Residing in Kigali and the Northern Province was negatively associated with testing positive to malaria (AOR = 0.63, 95% CI (0.29–1.38) and AOR = 0.38, 95% CI (0.17–0.84), respectively); however, the prevalence of malaria was high in the Southern and Eastern Provinces (AOR = 3.09, 95% CI (1.79–5.45) and AOR = 2.84, 95% CI (1.70–4.83), respectively). This was due in part to the fact that the eastern and southern parts of Rwanda have the lowest elevation in Rwanda. The Northern Province is the coldest part of the country, which can affect the proliferation of the mosquitoes that spread malaria. Additionally, Kigali is the capital of Rwanda and has more health-related infrastructure than any other place; moreover, its inhabitants are literate, and their income levels are higher than elsewhere, which contribute to decreased vulnerability. Household income is a determinant of where to reside. In developing countries, poor households are typically found in rural areas with no electricity and few health facilities, close to wetlands and forests as they depend on agriculture. Such areas tend to favour mosquito proliferation, leading to a risk of malaria transmission.

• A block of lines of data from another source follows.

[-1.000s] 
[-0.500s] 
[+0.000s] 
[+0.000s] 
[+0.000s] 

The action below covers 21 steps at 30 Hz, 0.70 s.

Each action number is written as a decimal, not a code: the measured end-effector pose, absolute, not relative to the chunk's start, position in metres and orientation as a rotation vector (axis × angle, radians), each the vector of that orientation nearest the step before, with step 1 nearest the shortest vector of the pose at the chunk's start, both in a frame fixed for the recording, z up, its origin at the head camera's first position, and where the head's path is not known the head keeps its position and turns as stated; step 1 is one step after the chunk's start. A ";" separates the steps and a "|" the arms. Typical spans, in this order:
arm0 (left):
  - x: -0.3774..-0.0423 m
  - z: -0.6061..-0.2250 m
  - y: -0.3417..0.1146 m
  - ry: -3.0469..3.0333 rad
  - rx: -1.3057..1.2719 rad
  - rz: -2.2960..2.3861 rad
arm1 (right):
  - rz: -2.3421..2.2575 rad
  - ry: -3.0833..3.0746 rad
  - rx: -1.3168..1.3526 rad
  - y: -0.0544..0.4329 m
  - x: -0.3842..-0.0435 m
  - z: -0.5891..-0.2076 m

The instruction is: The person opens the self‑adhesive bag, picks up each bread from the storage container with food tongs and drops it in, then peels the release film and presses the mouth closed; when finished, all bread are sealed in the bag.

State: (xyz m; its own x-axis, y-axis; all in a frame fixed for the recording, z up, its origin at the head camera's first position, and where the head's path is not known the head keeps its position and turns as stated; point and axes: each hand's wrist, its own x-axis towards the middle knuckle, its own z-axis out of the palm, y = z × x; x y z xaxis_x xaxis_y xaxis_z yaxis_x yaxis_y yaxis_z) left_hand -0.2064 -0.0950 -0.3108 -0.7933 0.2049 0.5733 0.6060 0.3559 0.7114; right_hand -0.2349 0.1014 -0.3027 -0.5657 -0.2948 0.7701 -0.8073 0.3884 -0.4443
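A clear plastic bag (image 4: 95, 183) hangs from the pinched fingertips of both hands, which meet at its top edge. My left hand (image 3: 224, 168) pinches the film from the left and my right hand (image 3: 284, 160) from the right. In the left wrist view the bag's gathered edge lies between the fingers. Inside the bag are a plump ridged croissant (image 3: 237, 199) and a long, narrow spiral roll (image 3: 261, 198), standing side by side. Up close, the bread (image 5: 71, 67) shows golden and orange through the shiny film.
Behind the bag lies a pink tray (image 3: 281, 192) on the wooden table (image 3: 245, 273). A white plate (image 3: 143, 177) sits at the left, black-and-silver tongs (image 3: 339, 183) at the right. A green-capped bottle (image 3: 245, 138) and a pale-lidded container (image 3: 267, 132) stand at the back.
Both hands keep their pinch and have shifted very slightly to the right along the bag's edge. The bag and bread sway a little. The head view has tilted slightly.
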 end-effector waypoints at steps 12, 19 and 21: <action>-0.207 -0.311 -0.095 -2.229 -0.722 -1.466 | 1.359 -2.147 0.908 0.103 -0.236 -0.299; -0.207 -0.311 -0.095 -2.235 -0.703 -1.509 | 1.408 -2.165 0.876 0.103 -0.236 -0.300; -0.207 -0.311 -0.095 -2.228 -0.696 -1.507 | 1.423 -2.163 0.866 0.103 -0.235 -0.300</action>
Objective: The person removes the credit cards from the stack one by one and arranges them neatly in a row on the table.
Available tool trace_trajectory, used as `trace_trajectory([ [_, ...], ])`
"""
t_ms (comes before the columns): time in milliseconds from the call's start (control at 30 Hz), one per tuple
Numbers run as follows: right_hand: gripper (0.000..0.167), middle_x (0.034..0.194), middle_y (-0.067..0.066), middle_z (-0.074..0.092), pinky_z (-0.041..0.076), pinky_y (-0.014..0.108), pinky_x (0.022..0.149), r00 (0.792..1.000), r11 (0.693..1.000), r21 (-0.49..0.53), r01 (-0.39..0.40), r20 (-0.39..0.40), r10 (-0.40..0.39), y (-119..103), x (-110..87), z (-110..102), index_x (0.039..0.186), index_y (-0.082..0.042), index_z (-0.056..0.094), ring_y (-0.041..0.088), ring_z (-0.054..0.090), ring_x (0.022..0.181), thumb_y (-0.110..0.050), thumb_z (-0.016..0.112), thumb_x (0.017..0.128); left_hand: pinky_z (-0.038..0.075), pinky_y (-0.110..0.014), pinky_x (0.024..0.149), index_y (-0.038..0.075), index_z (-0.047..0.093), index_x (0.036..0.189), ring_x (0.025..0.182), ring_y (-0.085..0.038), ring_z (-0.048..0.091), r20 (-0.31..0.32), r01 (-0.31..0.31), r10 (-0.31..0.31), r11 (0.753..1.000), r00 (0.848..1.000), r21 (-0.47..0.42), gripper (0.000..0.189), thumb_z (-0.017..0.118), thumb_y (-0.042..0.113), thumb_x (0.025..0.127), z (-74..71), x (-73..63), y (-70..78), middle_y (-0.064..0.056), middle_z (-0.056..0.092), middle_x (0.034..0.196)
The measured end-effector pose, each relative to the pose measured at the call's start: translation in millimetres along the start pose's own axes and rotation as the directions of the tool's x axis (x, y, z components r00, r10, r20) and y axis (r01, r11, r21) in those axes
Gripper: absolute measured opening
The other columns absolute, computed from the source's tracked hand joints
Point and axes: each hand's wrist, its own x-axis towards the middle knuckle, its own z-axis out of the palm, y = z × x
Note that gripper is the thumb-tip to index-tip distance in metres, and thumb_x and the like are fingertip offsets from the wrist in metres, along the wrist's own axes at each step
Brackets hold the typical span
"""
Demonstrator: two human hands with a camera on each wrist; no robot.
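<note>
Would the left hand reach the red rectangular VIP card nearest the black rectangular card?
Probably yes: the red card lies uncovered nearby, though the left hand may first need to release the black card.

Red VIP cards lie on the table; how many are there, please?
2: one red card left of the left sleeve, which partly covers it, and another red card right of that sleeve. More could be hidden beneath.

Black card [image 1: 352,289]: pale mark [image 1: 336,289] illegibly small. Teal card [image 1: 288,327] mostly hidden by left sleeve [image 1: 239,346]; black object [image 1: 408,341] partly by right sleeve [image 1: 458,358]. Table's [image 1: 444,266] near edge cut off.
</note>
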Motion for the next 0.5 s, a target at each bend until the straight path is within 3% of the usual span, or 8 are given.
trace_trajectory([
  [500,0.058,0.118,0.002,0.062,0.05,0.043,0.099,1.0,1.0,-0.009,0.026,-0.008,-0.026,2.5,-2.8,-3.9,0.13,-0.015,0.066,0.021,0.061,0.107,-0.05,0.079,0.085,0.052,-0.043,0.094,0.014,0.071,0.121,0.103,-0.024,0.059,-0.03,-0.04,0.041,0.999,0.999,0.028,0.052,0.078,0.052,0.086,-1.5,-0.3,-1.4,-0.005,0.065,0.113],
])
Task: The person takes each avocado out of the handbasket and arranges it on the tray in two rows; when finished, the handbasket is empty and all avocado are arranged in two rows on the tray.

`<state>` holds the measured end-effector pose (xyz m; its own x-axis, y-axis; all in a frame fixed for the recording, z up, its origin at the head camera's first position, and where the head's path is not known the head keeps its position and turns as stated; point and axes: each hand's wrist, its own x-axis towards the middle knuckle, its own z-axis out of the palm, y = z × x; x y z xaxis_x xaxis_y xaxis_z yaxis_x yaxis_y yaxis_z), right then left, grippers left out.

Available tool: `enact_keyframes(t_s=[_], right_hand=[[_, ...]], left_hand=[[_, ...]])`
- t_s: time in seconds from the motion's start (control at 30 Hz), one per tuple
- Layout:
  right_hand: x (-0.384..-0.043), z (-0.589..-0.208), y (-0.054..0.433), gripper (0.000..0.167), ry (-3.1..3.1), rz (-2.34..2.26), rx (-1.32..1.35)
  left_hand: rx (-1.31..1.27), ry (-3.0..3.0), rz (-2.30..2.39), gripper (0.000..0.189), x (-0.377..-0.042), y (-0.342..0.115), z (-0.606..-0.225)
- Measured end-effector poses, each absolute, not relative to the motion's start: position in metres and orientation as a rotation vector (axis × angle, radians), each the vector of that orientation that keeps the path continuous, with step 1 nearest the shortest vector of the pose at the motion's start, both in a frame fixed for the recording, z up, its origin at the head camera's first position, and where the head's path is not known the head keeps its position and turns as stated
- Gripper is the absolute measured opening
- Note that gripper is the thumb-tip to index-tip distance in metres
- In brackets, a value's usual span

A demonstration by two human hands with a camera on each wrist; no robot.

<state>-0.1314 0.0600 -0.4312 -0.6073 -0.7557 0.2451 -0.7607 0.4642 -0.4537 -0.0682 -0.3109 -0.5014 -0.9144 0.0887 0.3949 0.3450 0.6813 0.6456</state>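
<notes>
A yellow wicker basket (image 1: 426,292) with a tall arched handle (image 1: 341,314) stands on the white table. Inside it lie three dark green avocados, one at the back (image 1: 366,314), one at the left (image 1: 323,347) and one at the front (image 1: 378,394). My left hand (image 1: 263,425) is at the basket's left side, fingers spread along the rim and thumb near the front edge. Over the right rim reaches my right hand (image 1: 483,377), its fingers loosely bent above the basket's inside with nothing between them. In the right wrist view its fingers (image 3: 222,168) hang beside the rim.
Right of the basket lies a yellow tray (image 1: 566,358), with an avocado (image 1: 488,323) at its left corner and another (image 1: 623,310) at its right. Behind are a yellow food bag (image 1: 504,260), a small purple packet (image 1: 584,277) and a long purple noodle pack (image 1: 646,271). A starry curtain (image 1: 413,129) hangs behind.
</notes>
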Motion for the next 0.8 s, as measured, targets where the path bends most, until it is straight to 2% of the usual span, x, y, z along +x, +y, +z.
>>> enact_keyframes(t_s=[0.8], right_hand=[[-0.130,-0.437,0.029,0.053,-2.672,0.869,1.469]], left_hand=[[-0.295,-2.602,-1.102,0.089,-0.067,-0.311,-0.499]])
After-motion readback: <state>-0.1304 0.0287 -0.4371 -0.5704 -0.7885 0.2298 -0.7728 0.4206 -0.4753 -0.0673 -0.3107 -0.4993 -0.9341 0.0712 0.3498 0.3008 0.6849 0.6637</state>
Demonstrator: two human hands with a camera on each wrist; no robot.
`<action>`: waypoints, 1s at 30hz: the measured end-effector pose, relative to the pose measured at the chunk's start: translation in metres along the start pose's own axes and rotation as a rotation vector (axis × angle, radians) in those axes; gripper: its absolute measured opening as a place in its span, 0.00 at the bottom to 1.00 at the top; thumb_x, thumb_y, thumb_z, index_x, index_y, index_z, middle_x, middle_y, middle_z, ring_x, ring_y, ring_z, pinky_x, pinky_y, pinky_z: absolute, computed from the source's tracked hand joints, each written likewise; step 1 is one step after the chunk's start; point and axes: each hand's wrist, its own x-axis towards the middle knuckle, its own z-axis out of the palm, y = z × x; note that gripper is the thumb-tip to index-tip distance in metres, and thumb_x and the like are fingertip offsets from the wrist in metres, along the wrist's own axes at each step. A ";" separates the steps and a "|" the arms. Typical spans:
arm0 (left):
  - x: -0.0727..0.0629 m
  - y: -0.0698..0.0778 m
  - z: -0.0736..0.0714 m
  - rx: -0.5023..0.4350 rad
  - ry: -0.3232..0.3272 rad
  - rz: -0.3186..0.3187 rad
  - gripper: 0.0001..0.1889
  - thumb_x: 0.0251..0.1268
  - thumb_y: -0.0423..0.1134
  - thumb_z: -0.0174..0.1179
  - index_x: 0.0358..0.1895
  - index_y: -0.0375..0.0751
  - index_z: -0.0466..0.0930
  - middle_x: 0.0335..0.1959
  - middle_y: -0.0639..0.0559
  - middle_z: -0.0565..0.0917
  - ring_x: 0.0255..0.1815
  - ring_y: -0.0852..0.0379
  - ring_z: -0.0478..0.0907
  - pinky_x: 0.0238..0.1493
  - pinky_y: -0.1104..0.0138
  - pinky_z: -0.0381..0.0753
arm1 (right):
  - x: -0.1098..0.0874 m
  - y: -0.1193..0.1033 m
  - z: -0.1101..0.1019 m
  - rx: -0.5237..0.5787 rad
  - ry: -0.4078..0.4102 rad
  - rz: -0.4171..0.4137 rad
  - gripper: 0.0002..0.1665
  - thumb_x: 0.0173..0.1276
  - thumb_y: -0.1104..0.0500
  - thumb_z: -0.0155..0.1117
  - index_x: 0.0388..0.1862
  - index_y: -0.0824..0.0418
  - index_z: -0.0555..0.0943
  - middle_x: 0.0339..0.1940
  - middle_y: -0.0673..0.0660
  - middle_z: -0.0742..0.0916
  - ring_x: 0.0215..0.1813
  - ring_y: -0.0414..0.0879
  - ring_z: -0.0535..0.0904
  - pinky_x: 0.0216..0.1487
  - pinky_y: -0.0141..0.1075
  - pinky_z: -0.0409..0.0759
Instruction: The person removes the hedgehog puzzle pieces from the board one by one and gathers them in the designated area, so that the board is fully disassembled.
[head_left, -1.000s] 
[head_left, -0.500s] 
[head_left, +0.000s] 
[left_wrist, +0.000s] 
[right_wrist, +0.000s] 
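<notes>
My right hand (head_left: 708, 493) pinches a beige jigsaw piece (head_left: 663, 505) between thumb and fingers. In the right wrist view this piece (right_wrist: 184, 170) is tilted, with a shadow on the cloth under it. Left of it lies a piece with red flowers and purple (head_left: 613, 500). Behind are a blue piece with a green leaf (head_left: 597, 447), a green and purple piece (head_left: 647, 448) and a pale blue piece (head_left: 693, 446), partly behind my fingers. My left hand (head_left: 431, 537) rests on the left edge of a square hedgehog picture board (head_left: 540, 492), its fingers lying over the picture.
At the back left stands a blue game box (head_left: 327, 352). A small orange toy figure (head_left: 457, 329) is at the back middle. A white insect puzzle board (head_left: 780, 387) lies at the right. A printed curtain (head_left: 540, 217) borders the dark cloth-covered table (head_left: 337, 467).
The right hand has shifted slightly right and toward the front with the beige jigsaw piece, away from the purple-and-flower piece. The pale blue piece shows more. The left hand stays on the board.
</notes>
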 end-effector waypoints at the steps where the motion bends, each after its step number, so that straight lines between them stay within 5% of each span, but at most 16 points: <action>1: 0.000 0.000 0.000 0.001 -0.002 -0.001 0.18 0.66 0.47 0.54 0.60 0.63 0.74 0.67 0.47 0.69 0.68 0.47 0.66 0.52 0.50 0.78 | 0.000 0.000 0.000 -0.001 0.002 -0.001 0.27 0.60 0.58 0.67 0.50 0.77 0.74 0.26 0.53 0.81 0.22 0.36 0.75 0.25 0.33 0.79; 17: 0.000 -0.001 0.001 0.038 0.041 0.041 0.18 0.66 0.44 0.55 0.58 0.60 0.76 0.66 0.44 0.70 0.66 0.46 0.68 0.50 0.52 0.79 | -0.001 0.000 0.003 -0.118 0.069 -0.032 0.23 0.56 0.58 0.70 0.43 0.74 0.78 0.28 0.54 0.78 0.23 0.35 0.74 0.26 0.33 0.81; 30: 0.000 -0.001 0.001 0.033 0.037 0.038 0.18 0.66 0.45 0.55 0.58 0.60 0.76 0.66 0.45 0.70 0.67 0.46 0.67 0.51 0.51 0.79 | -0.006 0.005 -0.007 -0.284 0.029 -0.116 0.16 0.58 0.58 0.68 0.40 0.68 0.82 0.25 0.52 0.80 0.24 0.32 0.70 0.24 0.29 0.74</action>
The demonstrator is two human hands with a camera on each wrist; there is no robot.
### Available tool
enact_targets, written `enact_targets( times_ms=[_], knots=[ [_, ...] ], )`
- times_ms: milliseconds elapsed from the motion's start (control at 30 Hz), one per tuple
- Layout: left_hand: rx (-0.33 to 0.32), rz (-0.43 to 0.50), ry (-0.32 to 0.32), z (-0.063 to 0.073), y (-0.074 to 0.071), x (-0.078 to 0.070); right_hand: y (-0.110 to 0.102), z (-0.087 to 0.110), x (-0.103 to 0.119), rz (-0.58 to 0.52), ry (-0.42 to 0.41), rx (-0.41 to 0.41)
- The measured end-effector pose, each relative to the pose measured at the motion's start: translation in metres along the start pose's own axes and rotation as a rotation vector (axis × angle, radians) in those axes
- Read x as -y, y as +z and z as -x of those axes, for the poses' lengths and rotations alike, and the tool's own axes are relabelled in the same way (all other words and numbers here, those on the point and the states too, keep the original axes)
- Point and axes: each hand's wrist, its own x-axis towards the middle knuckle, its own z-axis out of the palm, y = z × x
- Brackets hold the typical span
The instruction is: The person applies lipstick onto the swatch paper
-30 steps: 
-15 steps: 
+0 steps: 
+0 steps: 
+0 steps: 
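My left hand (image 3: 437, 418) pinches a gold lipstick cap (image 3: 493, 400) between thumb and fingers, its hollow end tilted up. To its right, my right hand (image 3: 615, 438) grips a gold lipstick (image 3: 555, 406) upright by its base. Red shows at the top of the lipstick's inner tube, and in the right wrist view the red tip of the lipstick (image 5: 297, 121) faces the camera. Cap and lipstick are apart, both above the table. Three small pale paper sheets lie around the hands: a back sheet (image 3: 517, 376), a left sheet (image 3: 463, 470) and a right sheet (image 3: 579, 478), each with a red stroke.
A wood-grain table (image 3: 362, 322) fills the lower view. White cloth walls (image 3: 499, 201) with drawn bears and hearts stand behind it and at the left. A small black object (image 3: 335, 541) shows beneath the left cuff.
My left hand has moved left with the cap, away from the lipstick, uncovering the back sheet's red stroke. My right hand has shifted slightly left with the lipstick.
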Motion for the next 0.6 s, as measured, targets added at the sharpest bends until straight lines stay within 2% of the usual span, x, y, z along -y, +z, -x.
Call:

Education plays a key role in sustainable response to malaria, and the probability of dying from malaria decreases with increasing education level [4]. This study confirmed the role of education in malaria reduction, as the risk of malaria decreased as the level of education increased. However, in this study, type of residence and season were not associated with the prevalence of malaria. This is because trained community health workers are available in rural areas, which tend to have a high proportion of uneducated people, and provide anti-malarials to symptomatic individuals, particularly children < 5 years of age. There were no significant difference between rainy and dry season which may due to the fact that the mean temperatures were similar in both the rainy and the dry seasons (19.67 °C and 19.63 °C, respectively), whereas the precipitation was higher during the rainy season (132.40 versus 94.77 mm) [24].

Limitations and strengths

The 2014–2015 Rwanda Demographic Health Survey was of a cross–sectional design, and so causation cannot be inferred; this precludes drawing firm conclusions as to the directions of any associations. In addition, malaria testing was only performed in women and children < 5 years of age rather than in the entire population; this precludes generalization of the associations to the entire population. The survey was performed during 7 months excluding strong dry months; therefore, there were no information on malaria in Rwanda during marked dry season (June–August). Despite these limitations, this study finding provides insight into the prevalence of malaria and the related factors in Rwanda. The effects of non-use of mosquito nets, altitude, and wealth category on the prevalence of malaria has been revealed. This study finding can be used as a reference for future studies and to support the implementation of policies and programmes that aim to eradicate malaria in Rwanda.

Conclusions

Few studies have assessed the associations of malaria with altitude, season, and non-use of mosquito nets among the general population of Rwanda. This study confirms that altitude, poverty, and non-use of ITNs are associated with malaria prevalence. This reaffirms the importance of taking these factors into account when formulating malaria eradication policies and measures. Longitudinal studies are needed to evaluate the associations of season, and type of residence with the prevalence of malaria, which were non-significant in this study. Future interventions to reduce financial barriers to preventive measures and vulnerability to malaria will reduce the prevalence of malaria. Effective use of ITNs is needed, thus increasing the community resilience on ITNs utilization is needed and areas at low altitudes should be considered when formulating strategies to control and/or eradicate malaria. Finally, the Eastern and Southern Provinces should emphasize malaria-eradication programs, as they are more vulnerable than the other provinces.